Buswell Libary: 1995
The pleasant mustiness of old books,
the stiffened bindings of the new
and the smell of ink, paper, glue,
and you have found your way again.
The college stacks, the secluded
carrels, the whisper-squeak
of the librarian’s cart.
Up the back stairs into the room
called Kilby, quiet with the hush
of study, the scratch of pen, the click
of laptop keys, a muffled rattle of ideas.
This is the place where words regain
their meaning, the books –Tolkien,
Chesterton — packed in like bricks–
Sayers, Lewis, MacDonald–
and parked on tabletops — Barfield,
Williams. Occasionally, a spray
of dust-moted sun
and through the windows a glimpse
of the unwritten world outside these words.
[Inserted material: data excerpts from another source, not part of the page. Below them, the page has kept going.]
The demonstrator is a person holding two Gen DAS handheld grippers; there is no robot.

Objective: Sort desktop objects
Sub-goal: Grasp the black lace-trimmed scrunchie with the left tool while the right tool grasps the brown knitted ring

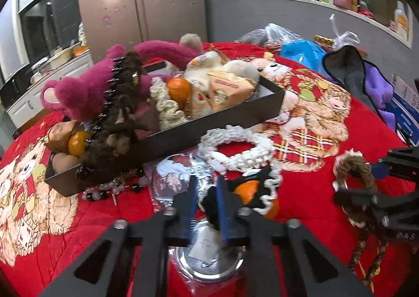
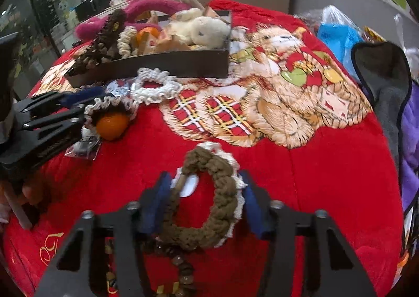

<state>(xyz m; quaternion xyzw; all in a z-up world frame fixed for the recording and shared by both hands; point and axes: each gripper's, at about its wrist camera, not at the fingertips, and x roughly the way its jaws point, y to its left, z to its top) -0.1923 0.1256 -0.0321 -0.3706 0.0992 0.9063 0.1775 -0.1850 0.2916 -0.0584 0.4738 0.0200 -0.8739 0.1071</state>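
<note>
My left gripper (image 1: 207,208) is shut on a black scrunchie with white trim (image 1: 258,188), which drapes over an orange (image 1: 247,192) on the red cloth. My right gripper (image 2: 203,200) is open around a brown scrunchie with white trim (image 2: 209,197) lying on the cloth; a brown bead string (image 2: 183,270) lies under it. A white scrunchie (image 1: 235,149) lies in front of the dark tray (image 1: 214,121), which holds plush toys, oranges and hair ties. The left gripper also shows in the right wrist view (image 2: 78,105), and the right gripper in the left wrist view (image 1: 366,181).
A round metal badge (image 1: 209,263) and a foil card packet (image 1: 178,174) lie under my left gripper. Beads (image 1: 115,188) lie beside the tray. Plastic bags (image 1: 301,53) and a grey and purple cloth (image 2: 392,92) crowd the far right. The red bear blanket (image 2: 288,153) covers the table.
</note>
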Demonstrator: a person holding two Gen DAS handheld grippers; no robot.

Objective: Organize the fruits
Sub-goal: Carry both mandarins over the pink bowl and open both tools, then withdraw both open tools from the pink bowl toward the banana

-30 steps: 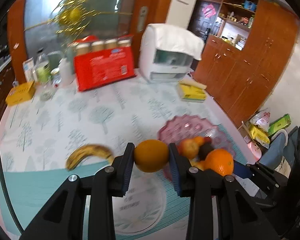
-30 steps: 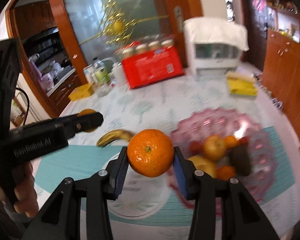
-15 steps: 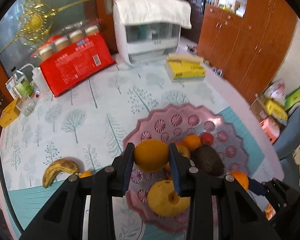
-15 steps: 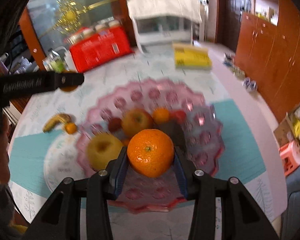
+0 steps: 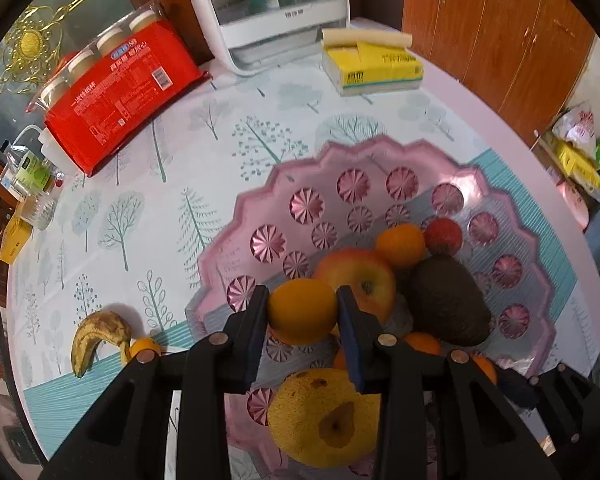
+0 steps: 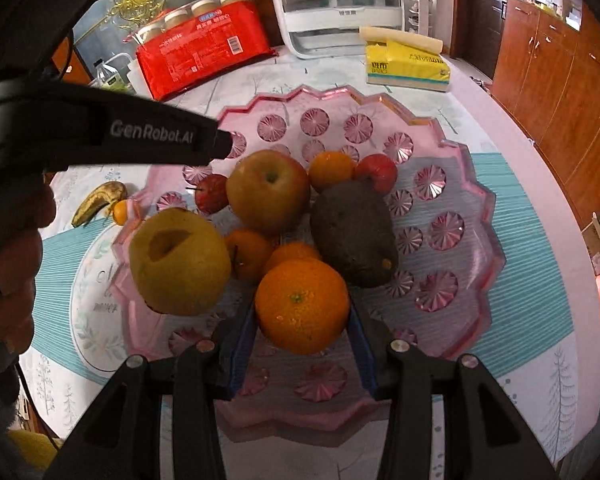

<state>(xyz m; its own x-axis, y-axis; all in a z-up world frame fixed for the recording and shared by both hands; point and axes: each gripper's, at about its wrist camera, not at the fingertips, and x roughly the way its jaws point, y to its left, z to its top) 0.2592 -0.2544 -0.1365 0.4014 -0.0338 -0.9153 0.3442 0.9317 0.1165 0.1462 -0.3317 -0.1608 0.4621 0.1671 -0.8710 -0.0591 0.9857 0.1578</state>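
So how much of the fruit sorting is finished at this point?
Mostly done: an apple, avocado, pear and small fruits sit in the pink bowl. The left gripper and right gripper each hold an orange above it. A banana and a tiny orange fruit remain on the table.

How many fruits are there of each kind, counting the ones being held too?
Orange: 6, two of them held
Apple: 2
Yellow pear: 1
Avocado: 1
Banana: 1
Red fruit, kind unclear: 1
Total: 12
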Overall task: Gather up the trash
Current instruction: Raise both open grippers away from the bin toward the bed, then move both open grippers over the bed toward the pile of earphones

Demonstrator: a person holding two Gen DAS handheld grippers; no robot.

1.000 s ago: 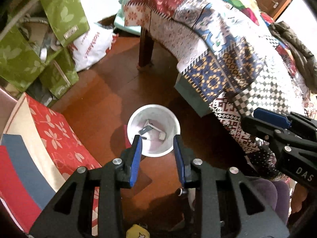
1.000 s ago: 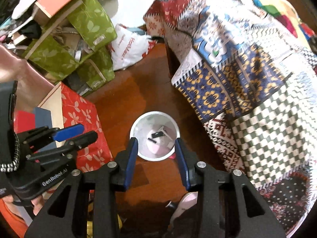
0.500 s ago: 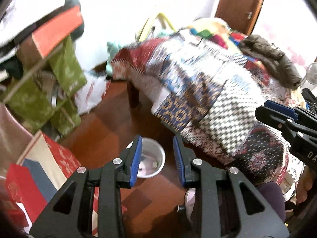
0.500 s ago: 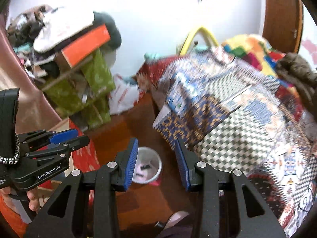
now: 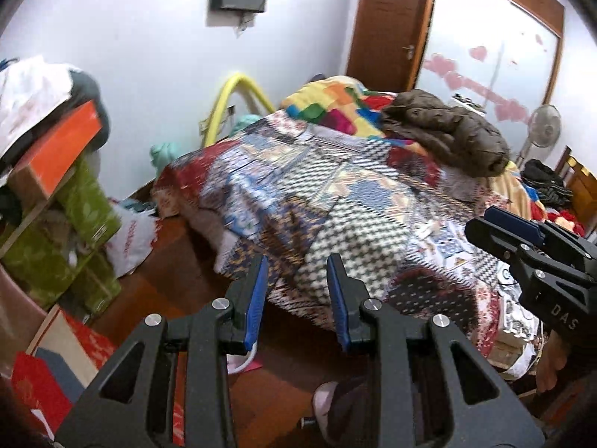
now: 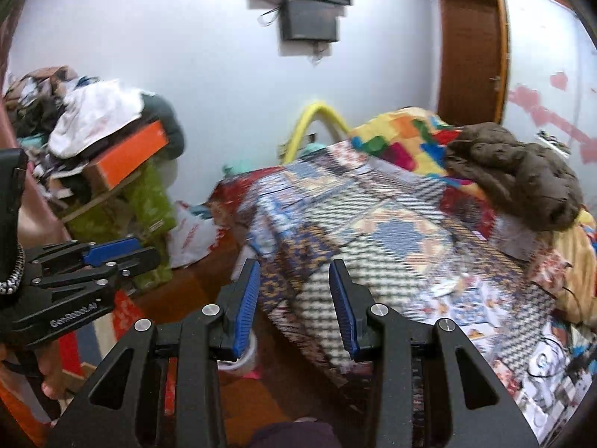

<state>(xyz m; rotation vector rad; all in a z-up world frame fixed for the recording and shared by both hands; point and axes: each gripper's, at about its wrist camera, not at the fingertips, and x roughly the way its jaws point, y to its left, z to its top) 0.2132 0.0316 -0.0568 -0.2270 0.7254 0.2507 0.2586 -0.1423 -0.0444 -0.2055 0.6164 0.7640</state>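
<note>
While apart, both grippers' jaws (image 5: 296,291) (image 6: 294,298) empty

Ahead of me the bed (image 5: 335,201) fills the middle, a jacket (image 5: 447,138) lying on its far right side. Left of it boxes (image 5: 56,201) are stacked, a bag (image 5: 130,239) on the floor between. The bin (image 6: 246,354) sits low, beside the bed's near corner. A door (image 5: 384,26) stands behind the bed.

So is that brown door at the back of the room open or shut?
Shut, as far as the pictures show. The brown door sits flush in its frame, handle visible, with no gap showing in either view.
</note>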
You have missed entire seasons
inside such spaces (the ripening of summer,
the blazing of fall), besotted with words,
breaking print into patterns,
tracing images, wrestling language
amidst the undiscipline of marginalia
in rooms like this filled with the whisperings
of words, not words that fall back inside
themselves like ice on a thawing pond,
but words that disperse to fill a space,
like breath that weaves the pliant silence
into the warp and woof of music.
Jill Baumgaertner: “Buswell Libary: 1995” from “Where Words Regain Their Meaning”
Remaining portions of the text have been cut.